Descripción del proyecto
We provide a decision support system that (a) integrates digital twins to optimize the overall production process according multiple parameters, and (b) democratizes decision making granting human worker and machines a say during decision making. Each individual demand is consolidated to achieve a decision support, which is then optimized.
We combine (a) model-based approaches to transparently design, simulate and improve decision making, (b) co-creation laboratory using models and physical experiments as communication media to all actors and, (c) reliability indication of data and AI algorithms.
Those models can be assessed according legal, ethical, security and safety concerns and in case of approval ensure that only compliant models are used for decision making.
Hybrid decision making is provided by combining human- and machine-centric knowledge representation into a holistic model.

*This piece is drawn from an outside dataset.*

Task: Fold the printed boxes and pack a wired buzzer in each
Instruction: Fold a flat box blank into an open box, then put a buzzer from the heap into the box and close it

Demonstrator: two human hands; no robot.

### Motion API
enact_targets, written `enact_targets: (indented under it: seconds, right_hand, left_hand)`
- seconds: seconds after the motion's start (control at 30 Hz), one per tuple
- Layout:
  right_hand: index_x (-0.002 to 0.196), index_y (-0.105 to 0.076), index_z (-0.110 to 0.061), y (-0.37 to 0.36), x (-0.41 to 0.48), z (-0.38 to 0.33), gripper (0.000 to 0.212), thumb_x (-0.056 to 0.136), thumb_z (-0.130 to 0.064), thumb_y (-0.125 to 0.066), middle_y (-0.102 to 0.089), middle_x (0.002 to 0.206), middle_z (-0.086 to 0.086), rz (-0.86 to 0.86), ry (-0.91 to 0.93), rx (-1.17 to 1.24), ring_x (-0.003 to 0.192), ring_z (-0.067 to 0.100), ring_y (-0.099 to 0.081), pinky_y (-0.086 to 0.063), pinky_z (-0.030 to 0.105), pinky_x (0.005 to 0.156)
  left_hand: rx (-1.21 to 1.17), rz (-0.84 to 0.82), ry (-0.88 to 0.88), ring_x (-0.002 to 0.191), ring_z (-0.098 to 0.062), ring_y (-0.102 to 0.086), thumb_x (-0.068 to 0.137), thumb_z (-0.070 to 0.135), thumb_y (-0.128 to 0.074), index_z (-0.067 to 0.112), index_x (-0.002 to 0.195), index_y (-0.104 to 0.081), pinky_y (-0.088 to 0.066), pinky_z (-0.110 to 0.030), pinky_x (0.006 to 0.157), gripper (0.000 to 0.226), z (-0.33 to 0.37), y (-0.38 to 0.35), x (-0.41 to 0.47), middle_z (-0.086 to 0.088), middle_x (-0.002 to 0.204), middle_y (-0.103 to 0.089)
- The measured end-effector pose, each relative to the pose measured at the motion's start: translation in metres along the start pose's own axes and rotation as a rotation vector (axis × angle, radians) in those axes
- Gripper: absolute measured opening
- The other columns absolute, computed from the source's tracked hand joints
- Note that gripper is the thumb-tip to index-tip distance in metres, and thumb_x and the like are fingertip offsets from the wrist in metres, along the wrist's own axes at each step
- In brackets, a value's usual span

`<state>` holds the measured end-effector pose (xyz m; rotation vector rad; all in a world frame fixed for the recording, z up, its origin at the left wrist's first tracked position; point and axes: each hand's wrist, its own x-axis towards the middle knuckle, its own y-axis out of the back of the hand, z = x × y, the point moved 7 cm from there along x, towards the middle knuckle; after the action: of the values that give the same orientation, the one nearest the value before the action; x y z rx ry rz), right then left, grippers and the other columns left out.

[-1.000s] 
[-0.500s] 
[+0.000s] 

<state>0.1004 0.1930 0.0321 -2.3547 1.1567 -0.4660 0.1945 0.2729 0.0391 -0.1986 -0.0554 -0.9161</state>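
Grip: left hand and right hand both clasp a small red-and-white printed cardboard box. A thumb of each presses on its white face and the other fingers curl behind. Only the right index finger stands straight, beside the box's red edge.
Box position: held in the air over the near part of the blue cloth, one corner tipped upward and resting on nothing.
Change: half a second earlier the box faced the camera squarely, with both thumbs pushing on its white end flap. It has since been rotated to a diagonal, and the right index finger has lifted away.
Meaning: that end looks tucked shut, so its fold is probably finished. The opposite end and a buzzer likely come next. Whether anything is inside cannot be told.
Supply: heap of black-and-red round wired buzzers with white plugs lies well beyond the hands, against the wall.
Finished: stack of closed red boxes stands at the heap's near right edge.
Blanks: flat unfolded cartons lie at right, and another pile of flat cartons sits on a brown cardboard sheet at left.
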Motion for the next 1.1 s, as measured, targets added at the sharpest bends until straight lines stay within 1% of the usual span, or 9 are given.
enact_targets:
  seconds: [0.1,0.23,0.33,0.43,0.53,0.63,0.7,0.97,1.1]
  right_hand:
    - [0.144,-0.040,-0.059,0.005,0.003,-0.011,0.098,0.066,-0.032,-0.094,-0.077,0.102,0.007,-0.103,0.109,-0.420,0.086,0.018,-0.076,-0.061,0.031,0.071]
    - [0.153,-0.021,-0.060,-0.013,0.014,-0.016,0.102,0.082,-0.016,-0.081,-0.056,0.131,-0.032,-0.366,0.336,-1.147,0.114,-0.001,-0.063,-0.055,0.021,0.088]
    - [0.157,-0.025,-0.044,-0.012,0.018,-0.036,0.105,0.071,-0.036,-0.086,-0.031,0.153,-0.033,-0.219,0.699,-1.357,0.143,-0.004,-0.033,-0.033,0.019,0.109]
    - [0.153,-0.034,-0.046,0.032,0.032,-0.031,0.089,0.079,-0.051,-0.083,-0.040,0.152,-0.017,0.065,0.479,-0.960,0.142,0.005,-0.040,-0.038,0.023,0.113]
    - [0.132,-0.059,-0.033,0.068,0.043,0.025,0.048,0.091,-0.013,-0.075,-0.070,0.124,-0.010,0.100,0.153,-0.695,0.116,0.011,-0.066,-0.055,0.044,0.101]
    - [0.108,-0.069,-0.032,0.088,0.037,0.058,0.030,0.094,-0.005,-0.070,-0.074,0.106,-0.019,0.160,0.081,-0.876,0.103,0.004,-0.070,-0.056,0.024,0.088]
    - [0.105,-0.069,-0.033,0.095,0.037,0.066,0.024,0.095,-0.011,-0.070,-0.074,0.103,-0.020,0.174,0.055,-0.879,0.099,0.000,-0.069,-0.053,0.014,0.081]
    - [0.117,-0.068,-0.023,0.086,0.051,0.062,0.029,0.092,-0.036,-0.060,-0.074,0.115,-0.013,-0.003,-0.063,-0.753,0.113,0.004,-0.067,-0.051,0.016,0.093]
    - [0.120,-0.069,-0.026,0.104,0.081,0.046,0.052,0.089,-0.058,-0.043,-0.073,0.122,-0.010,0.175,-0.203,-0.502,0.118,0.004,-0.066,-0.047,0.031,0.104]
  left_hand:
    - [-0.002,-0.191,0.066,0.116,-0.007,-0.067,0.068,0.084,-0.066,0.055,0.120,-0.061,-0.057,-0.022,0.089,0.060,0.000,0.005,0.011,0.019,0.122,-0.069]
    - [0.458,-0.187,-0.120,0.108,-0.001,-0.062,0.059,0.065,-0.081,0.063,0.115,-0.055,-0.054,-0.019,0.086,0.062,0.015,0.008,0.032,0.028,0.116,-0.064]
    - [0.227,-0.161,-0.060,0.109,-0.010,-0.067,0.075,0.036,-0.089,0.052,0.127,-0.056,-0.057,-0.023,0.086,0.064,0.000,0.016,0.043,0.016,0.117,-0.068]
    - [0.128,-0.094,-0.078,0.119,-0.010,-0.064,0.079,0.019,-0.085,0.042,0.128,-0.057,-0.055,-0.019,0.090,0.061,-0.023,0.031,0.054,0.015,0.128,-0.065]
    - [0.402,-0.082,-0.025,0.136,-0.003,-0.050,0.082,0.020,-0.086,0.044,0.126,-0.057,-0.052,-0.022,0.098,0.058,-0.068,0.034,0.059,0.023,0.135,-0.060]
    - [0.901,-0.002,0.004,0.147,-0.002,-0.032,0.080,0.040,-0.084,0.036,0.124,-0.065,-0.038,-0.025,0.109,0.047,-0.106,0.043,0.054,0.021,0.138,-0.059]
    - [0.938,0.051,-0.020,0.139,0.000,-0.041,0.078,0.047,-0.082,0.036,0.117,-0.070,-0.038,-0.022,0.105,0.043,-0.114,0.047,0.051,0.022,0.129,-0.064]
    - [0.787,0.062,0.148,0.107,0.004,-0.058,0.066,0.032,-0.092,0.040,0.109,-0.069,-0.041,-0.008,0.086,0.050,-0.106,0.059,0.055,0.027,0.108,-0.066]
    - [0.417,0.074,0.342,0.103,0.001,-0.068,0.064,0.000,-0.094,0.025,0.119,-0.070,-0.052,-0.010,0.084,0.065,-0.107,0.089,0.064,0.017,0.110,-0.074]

Simulations on time, cost, quality, safety or energy efficiency contribute to transparent decision making, which evolves via model changes.
BOC provides graphical modelling enabling intuitive knowledge representations for humans. JOTNE provides data repositories for machines. JR provides data marketplaces and optimizations. MORE enable decentralized decision making with AI. RWTH provides both (a) AI and intuitive machine interaction and (b) social and ethical guidance for trustful decision making.
The use cases of the car manufacturer CRF and the robot plant provider FLEX are challenged by human and machine interaction, complex environment interactions and influence factors requiring continuous re-arrangements. The challenge is to consider each actors needs in a concise and complex situation still targeting an overall optimization.
The non-profit organization OMiLAB provides its world-wide network on modelling omilab.org, and interacts with DIH, PPP on AI, Data and Robotics and contribute with corresponding CSA as part of their mission.